## [DATA SEGMENT]
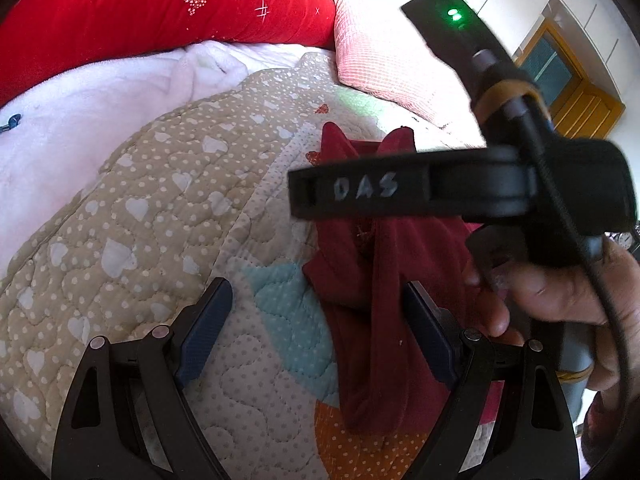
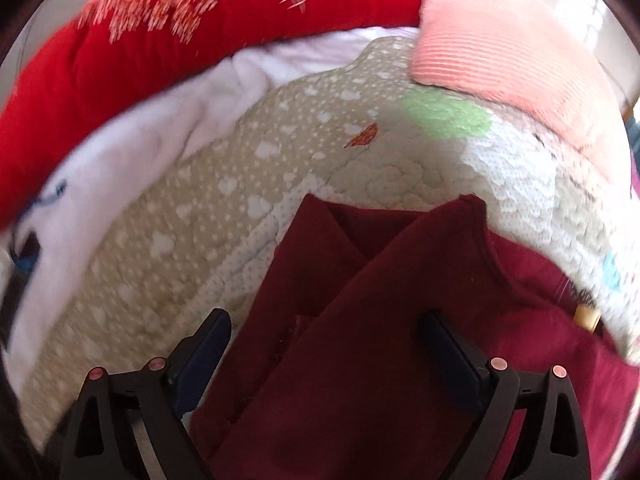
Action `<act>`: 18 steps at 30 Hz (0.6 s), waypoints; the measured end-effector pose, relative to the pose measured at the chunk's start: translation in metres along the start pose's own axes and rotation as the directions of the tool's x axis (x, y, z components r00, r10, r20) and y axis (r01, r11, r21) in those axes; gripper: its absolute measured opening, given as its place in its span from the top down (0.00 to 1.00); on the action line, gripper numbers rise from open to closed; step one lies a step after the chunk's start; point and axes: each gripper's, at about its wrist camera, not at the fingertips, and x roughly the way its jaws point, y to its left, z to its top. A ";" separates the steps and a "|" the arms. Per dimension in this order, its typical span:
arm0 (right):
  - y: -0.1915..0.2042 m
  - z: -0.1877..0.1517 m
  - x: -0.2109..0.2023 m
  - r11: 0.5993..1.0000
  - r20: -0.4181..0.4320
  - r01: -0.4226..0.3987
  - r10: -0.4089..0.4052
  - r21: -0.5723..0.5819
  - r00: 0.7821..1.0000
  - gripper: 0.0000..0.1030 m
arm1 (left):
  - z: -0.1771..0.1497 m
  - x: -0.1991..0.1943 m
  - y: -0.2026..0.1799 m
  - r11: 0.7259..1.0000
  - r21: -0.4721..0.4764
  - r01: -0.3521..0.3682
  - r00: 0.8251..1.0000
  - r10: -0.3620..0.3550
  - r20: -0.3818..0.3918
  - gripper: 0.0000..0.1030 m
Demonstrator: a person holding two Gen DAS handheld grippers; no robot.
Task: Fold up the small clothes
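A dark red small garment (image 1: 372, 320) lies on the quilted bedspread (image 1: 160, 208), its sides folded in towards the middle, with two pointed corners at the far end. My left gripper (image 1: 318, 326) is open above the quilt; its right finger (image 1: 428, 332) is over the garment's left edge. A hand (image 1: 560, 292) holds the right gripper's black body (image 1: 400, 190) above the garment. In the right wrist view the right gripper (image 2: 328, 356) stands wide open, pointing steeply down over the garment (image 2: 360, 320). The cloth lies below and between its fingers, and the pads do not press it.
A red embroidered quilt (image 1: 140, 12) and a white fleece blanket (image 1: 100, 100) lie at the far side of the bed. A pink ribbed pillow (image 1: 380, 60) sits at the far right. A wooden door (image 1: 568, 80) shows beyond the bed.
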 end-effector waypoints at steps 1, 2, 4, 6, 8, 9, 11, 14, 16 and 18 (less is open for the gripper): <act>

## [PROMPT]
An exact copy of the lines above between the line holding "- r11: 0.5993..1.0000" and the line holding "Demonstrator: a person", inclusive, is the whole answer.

## [SOLUTION BELOW]
  - r11: 0.5993..1.0000
  - r20: -0.4181..0.4320
  - r01: -0.4226..0.3987
  - r10: -0.4089..0.4052
  - r21: -0.5723..0.5819
  - r00: 0.7821..1.0000
  - gripper: 0.0000..0.1030 m
arm1 (left):
  - z: -0.1771..0.1497 m
  - x: -0.1991..0.1943 m
  - y: -0.2026..0.1799 m
  - r11: 0.7259..1.0000
  - r21: -0.4721..0.4764
  - r01: -0.3521..0.3682
  - r00: 0.8251..1.0000
  - r10: -0.3620..0.3550
  - r20: -0.3818..0.3918
  - gripper: 0.0000..0.1030 m
Demonstrator: a person holding two Gen DAS handheld grippers; no robot.

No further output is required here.